_Problem to work on_: Omitting every picture, output the records below exactly, please.

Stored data

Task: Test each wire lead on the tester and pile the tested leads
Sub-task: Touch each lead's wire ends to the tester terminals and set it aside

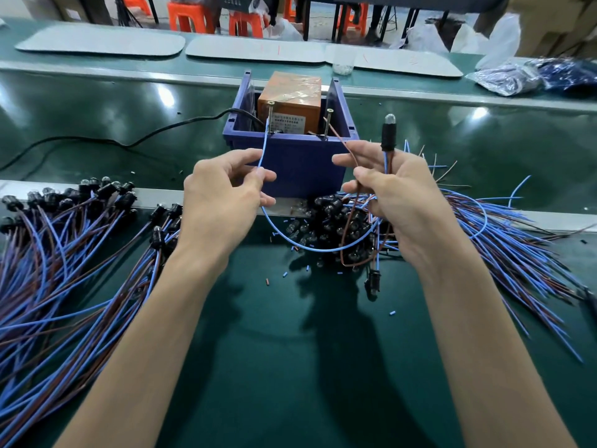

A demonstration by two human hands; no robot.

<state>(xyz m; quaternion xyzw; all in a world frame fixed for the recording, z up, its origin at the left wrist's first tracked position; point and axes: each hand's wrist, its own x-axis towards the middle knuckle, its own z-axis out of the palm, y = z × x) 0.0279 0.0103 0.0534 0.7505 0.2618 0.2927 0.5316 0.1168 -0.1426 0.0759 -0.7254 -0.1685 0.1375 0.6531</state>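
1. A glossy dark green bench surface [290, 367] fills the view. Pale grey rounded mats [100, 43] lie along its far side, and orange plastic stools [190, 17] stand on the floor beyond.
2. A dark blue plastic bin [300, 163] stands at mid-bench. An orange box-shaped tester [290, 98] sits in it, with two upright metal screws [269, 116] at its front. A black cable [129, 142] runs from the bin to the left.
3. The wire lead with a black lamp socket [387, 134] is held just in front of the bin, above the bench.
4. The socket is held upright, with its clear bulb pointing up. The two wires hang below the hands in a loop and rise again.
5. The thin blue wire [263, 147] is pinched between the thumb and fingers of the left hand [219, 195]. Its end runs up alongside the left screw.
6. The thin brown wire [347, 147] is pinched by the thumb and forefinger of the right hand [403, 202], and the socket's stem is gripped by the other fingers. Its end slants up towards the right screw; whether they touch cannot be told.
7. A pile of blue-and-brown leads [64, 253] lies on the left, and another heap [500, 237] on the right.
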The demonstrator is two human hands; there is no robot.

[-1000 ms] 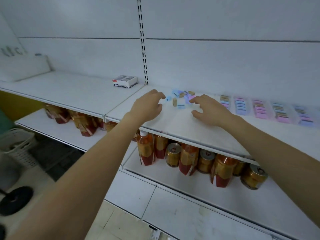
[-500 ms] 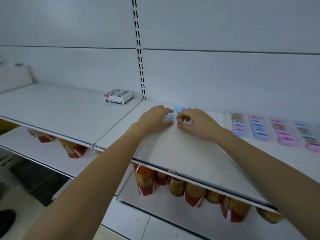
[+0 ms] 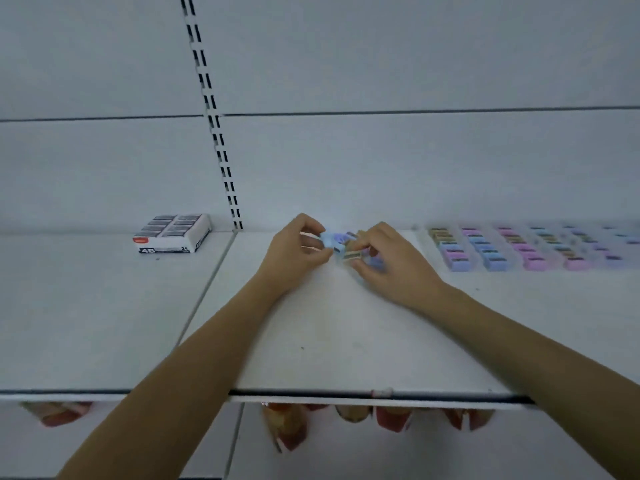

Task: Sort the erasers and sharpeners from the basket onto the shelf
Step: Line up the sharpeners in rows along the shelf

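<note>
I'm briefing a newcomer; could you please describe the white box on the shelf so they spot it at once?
Find the slotted upright on the back wall; the white box sits on the shelf just left of its foot. It is the only carton there, marked 48, unlike the rows of pastel pieces further right.

On the white metal shelf (image 3: 346,341), a white cardboard eraser box (image 3: 173,233) sits back left, a cluster of pastel plastic sharpeners (image 3: 350,253) lies centre-back between the left hand (image 3: 294,254) and right hand (image 3: 393,266), rows of sorted sharpeners (image 3: 502,251) lie to its right, and drink bottles (image 3: 287,427) stand beneath.
</note>
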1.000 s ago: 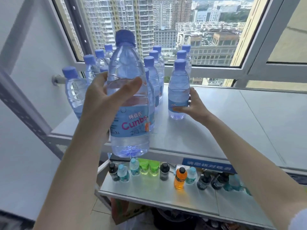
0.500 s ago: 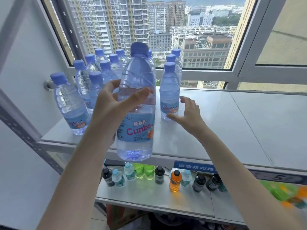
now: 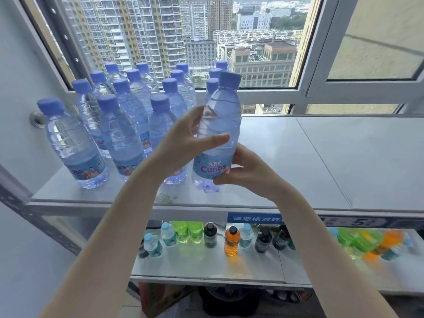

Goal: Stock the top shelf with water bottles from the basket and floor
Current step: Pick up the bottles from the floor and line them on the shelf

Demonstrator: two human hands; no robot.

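On the top shelf (image 3: 321, 161), at 3 o'clock of the standing bottles (image 3: 119, 134), the left hand (image 3: 181, 143) still grips the water bottle (image 3: 220, 125), now in from the edge, and the right hand (image 3: 247, 173) newly clasps its base: nearly placed

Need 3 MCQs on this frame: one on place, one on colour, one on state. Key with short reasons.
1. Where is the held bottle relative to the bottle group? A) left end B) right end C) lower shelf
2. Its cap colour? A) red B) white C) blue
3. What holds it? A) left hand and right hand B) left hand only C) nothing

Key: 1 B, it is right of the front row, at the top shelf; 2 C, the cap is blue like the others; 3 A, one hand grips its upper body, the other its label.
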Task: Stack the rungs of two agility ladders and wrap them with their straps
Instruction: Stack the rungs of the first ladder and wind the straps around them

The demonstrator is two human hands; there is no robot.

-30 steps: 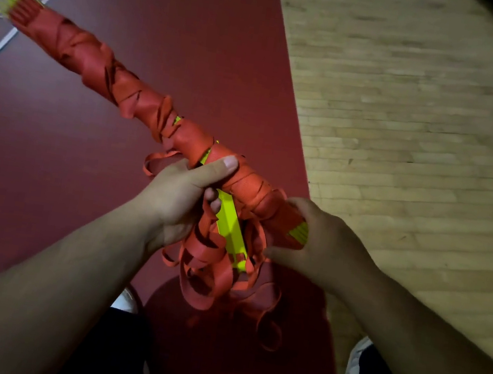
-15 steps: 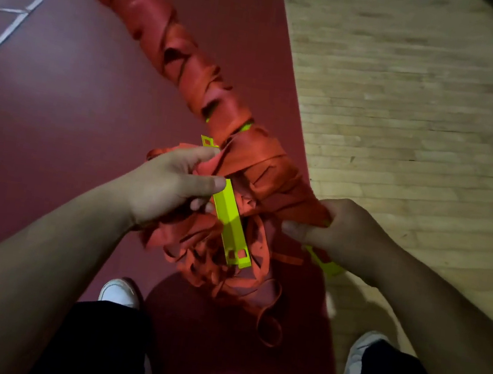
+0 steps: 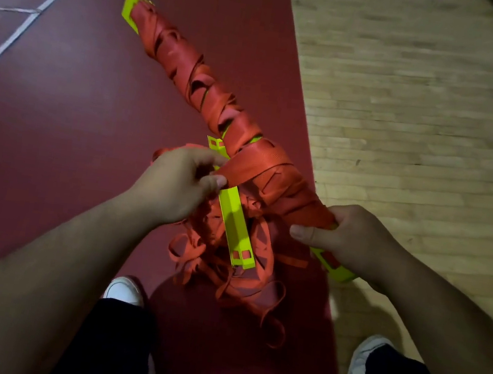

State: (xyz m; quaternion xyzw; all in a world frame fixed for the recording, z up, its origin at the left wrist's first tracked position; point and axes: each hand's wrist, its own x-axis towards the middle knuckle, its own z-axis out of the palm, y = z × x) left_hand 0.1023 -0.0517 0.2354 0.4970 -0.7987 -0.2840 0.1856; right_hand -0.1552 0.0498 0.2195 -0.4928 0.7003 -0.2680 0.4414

_Answer box_:
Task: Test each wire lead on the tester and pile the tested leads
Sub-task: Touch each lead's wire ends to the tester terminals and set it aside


A demonstration by two human hands; no robot.

<state>(xyz m; quaternion xyzw; all in a world frame fixed for the recording, z up, its origin at the left wrist's first tracked position; point and axes: each hand's wrist, its own x-axis towards the middle knuckle, its own z-axis out of the palm, y = z × x) 0.0279 0.0103 0.0534 0.7505 0.2618 0.2927 0.5316 0.1168 -0.1426 0.0759 -0.7254 -0.1685 0.1375 0.6531</state>
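1. A glossy dark green bench surface [290, 367] fills the view. Pale grey rounded mats [100, 43] lie along its far side, and orange plastic stools [190, 17] stand on the floor beyond.
2. A dark blue plastic bin [300, 163] stands at mid-bench. An orange box-shaped tester [290, 98] sits in it, with two upright metal screws [269, 116] at its front. A black cable [129, 142] runs from the bin to the left.
3. The wire lead with a black lamp socket [387, 134] is held just in front of the bin, above the bench.
4. The socket is held upright, with its clear bulb pointing up. The two wires hang below the hands in a loop and rise again.
5. The thin blue wire [263, 147] is pinched between the thumb and fingers of the left hand [219, 195]. Its end runs up alongside the left screw.
6. The thin brown wire [347, 147] is pinched by the thumb and forefinger of the right hand [403, 202], and the socket's stem is gripped by the other fingers. Its end slants up towards the right screw; whether they touch cannot be told.
7. A pile of blue-and-brown leads [64, 253] lies on the left, and another heap [500, 237] on the right.
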The demonstrator is two human hands; there is no robot.

[-1000 ms] 
[-500 ms] 
[+0 ms] 

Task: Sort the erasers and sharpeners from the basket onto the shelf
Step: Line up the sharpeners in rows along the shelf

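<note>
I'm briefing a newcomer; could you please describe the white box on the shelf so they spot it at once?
Find the slotted upright on the back wall; the white box sits on the shelf just left of its foot. It is the only carton there, marked 48, unlike the rows of pastel pieces further right.

On the white metal shelf (image 3: 346,341), a white cardboard eraser box (image 3: 173,233) sits back left, a cluster of pastel plastic sharpeners (image 3: 350,253) lies centre-back between the left hand (image 3: 294,254) and right hand (image 3: 393,266), rows of sorted sharpeners (image 3: 502,251) lie to its right, and drink bottles (image 3: 287,427) stand beneath.
</note>
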1.000 s ago: 
0.500 s ago: 
now: 

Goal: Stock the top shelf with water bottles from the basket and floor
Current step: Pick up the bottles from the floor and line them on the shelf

Demonstrator: two human hands; no robot.

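On the top shelf (image 3: 321, 161), at 3 o'clock of the standing bottles (image 3: 119, 134), the left hand (image 3: 181, 143) still grips the water bottle (image 3: 220, 125), now in from the edge, and the right hand (image 3: 247, 173) newly clasps its base: nearly placed

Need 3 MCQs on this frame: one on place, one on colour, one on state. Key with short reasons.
1. Where is the held bottle relative to the bottle group? A) left end B) right end C) lower shelf
2. Its cap colour? A) red B) white C) blue
3. What holds it? A) left hand and right hand B) left hand only C) nothing

Key: 1 B, it is right of the front row, at the top shelf; 2 C, the cap is blue like the others; 3 A, one hand grips its upper body, the other its label.
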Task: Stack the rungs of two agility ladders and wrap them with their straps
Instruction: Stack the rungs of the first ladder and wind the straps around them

The demonstrator is two human hands; there is no robot.

-30 steps: 
-15 steps: 
+0 steps: 

State: (xyz m; quaternion xyzw; all in a world frame fixed for the recording, z up, its origin at the left wrist's first tracked position; point and axes: each hand's wrist, its own x-axis towards the middle knuckle, its own z-axis out of the palm, y = z × x) left_hand 0.1023 -0.0517 0.2354 0.4970 -0.7987 -0.2840 0.1856; right_hand -0.1552 0.0498 0.2195 -0.4928 0.7003 -0.2680 0.4414

There is no more to this exercise.